Gli Stati Uniti hanno toccato il picco mondiale di questi interventi di reshoring con 1.000 operazioni di “ritorno a casa” dal 2004 a oggi, creando 750mila nuovi posti di lavoro complessivi e iniziando a ricreare – dopo anni e anni di degrado manutentivo – infrastrutture efficienti, così elevando il livello di produttività totale, unitamente a investimenti in ricerca e sviluppo e miglioramento della qualità del cosiddetto capitale umano. Gli incentivi pubblici, negli Usa, sono stati e sono fondamentali.

Questo processo ha confermato le teorie dell’economia circolare, che pongono al centro la convinzione che le produzioni delocalizzate non possono competere per qualità con quelle provenienti da territori forti e ben localizzati geograficamente a corona delle industrie e dei servizi che riforniscono. Il sistema di produzione internazionale fondato su un’elevata frammentazione produttiva che ha originato le cosiddette catene globali del valore con mega–filiere di imprese di nazioni diverse, si è così disvelato, non solo nella teoria, ma altresì nella pratica, intimamente fragile. I beni intermedi prodotti in Cina sono saliti dal 24% delle esportazioni totali nel 2002 al 32% nel 2018 e se si considera che gli scambi di beni intermedi formano sempre circa il 50% del commercio mondale (che già la crisi del 2008 aveva ridimensionato) la flessione si farà sempre più rilevante e il divario di crescita tra produzione e commercio mondiale, che è a fondamento secolare dell’internazionalizzazione della produzione di merci a mezzo di merci su scala mondiale, si va praticamente annullando. E questo sia per il rallentamento del tasso di crescita dell’Ue, afflitta dalla deflazione secolare, sia della Cina, avviata a una crisi tanto del Partito comunista quanto della sua economia già fragilissima che sarà devastante. I fenomeni di rilocalizzazione accentuano questi processi.

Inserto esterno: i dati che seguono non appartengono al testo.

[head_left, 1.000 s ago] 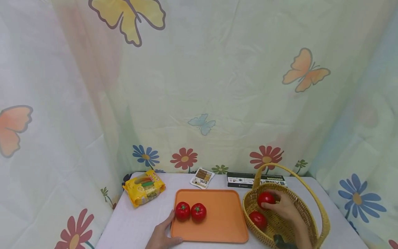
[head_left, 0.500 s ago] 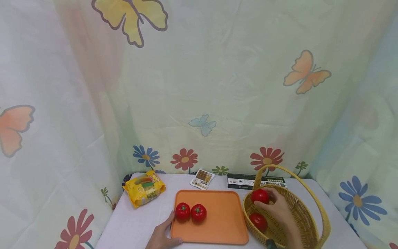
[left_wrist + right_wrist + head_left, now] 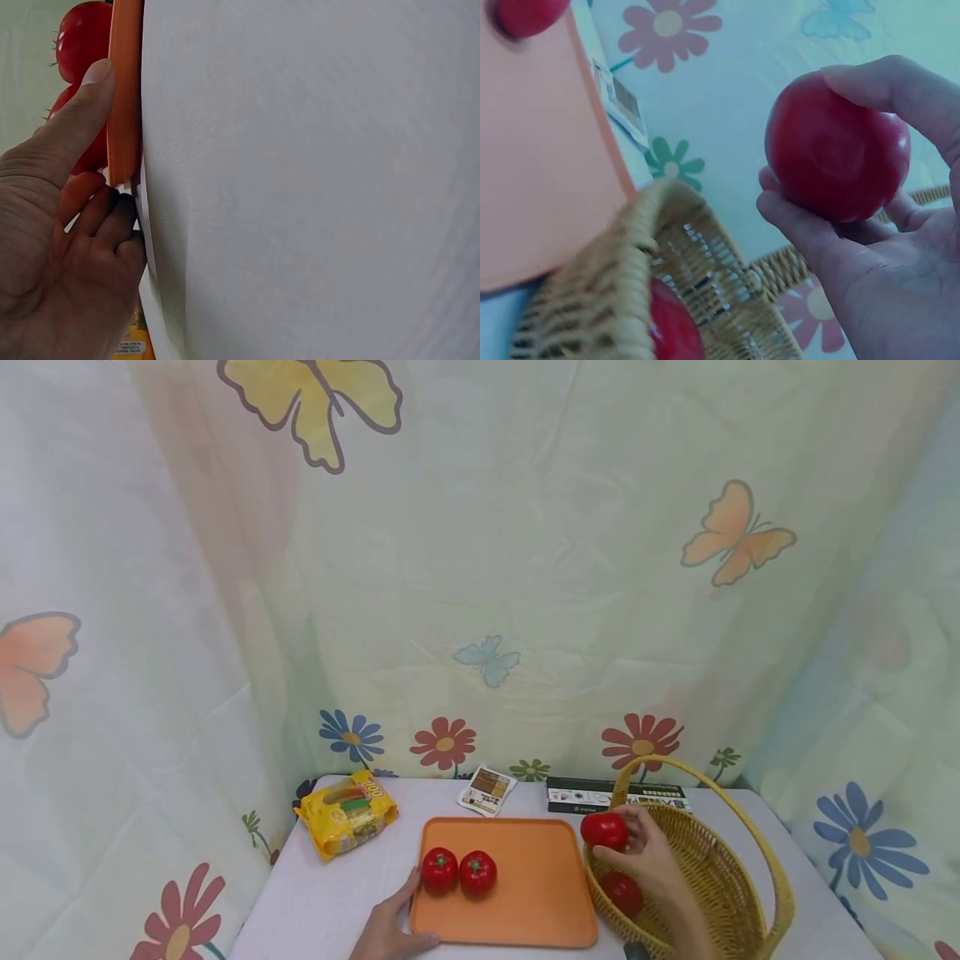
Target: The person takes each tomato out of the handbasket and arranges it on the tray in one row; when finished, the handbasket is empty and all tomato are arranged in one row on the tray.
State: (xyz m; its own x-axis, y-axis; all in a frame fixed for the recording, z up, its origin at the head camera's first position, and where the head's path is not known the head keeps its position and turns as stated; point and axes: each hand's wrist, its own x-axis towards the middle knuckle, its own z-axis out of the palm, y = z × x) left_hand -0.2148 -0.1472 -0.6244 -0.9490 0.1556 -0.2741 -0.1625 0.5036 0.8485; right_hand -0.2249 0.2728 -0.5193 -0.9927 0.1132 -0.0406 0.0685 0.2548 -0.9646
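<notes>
In the head view my right hand (image 3: 643, 853) grips a smooth red tomato (image 3: 604, 831) between thumb and fingers, over the left rim of a wicker basket (image 3: 712, 868). The right wrist view shows this tomato (image 3: 836, 150) raised above the basket rim (image 3: 622, 277). Another red tomato (image 3: 622, 893) lies inside the basket. Two tomatoes with green stems, a left one (image 3: 439, 870) and a right one (image 3: 477, 873), sit on an orange tray (image 3: 540, 885). My left hand (image 3: 390, 922) touches the tray's front-left corner, its thumb extended along the front edge (image 3: 124, 90).
A yellow food packet (image 3: 348, 814) lies at the back left. Behind the tray are a small white-and-brown sachet (image 3: 487, 791) and a long black-and-white box (image 3: 581, 795). The basket's tall handle (image 3: 738, 810) arches over it. A patterned curtain (image 3: 480, 568) encloses the table.
My right hand has lifted the tomato from inside the basket and carried it left to the rim nearest the tray. The left hand and the tray have stayed put.
</notes>
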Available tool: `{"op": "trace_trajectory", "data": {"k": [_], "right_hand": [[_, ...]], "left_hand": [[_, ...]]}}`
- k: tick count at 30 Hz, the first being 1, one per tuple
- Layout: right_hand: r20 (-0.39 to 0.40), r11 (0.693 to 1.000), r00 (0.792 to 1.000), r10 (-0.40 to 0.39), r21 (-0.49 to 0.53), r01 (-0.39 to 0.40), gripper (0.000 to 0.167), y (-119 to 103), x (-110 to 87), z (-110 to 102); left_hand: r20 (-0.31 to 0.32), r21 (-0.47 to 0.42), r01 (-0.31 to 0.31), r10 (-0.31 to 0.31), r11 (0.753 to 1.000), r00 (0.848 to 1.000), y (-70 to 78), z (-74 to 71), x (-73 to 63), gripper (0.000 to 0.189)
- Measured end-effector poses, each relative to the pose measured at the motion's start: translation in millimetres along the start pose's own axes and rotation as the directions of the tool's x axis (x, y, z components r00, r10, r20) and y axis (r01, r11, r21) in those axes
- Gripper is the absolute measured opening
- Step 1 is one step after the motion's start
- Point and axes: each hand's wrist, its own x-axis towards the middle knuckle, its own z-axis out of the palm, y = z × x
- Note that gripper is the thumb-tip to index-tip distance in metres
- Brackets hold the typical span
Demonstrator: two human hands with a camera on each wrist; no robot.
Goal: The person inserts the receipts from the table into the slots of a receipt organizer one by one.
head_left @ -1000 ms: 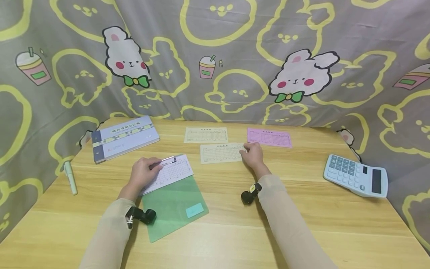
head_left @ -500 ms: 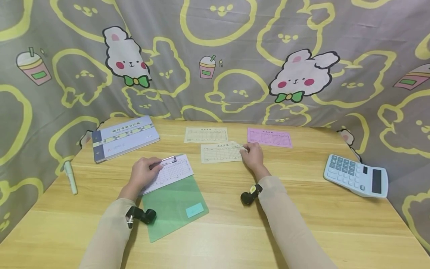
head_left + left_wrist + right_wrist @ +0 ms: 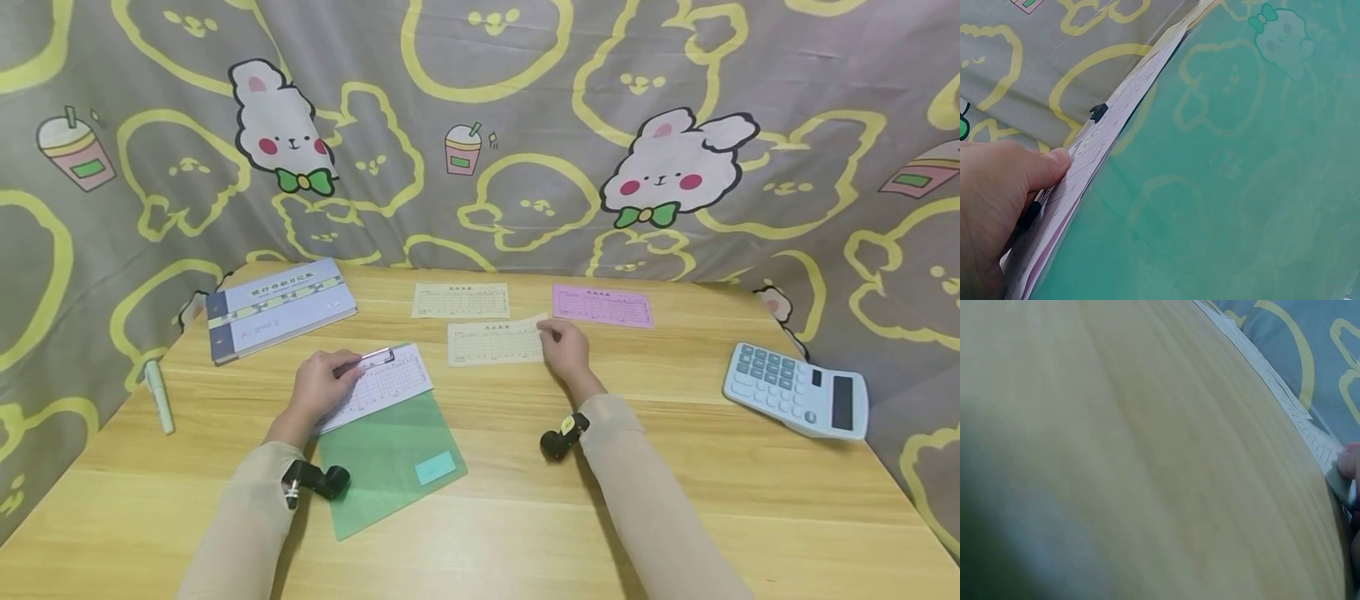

La Germania e le nazioni scandinavo-baltiche hanno di fatto perseguito anch’esse tale processo nordamericano, nonostante l’assenza di una Banca centrale europea, grazie al loro basso tasso di indebitamento interno. Una politica che non è stata in grado di perseguire soprattutto la Francia, dotata di una base industriale poco agile e troppo intessuta del colbertismo funzionalistico che la frena nella trasformazione prima evocata per gli Usa (come aveva ben detto vent’anni or sono Bevarez in quel capolavoro di libro ch’era ed è La France qui tombe). Non a caso Alain Minc, una delle menti più lucide con Attali della cuspide del potere francese, ha lanciato l’idea di una sorta di prestito nazionale irredimibile o a cento anni simile al modello lanciato purtroppo finora senza seguito da Tremonti e Bazoli, per supplire, con il risparmio nazionale, alla mancanza di agilità sistemica dell’economia nazionale.

Le nazioni che sono la sostanza del mondo – gli Usa, la Germania, la Francia, financo la Cina in grave crisi politico-economica – si muovono, però, danno segni di vita e di cambiamento. Questo provoca naturalmente contrasti intra–europei, mancando l’Ue di una Costituzione e scatenandosi la concorrenza tra nazioni: tra Francia e Germania che si combattono con alleanze temporanee all’interno dell’Europa e tra Usa e Germania nel mondo.

E qui il nodo è il contrasto oppure la convivenza subalterna nei confronti di una società in disgregazione rapida come la Cina: e questo rende tragica la situazione mondiale. I fronti europei sono chiari. Chi punta sul Mes e sul Recovery fund vuole in futuro porsi alla testa dei processi di controllo funzionalistico che inevitabilmente scatteranno in base ai Trattati e ai Regolamenti europei sulle economie e sulle società che quei piani accetteranno. Le nazioni, invece, che sanno che non potranno guidare la ristrutturazione, Francia in testa e Portogallo e Spagna a corona – con la Grecia ammutolita dalla devastazione teutonica post-crisi del 2008 – puntano sulla Bce per continuare con il sostegno al sistema bancario e l’erogazione dei finanziamenti alle famiglie e alle imprese per quella via, sperando così di evitare la ristrutturazione del debito.

Solo l’Italia è muta e inerme: annuncia e non agisce. Perché? Perché non ha un Governo nazionale e patriottico come tutte le altre nazioni europee e mondiali.

Una correzione a quanto ho or ora detto: esistono altresì coloro che dovrebbero bene operare, ma non sanno far nulla perché mai hanno fatto nulla. Di qui la tragedia.